Instructions for the task
Copy every line of the data below exactly as given, except for the pictures.

Data section
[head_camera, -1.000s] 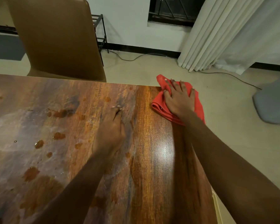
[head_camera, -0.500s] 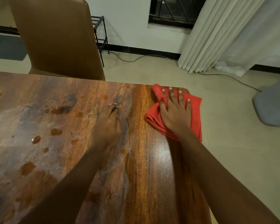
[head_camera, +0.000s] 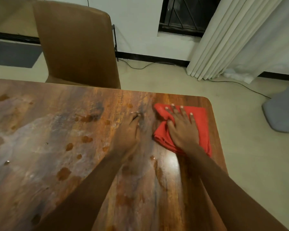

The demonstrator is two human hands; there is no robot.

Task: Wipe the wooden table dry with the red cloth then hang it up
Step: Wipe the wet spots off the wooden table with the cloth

Task answer
[head_camera, -1.000s] 
[head_camera, -0.500s] 
[head_camera, +0.000s] 

The demonstrator is two human hands; there is no robot.

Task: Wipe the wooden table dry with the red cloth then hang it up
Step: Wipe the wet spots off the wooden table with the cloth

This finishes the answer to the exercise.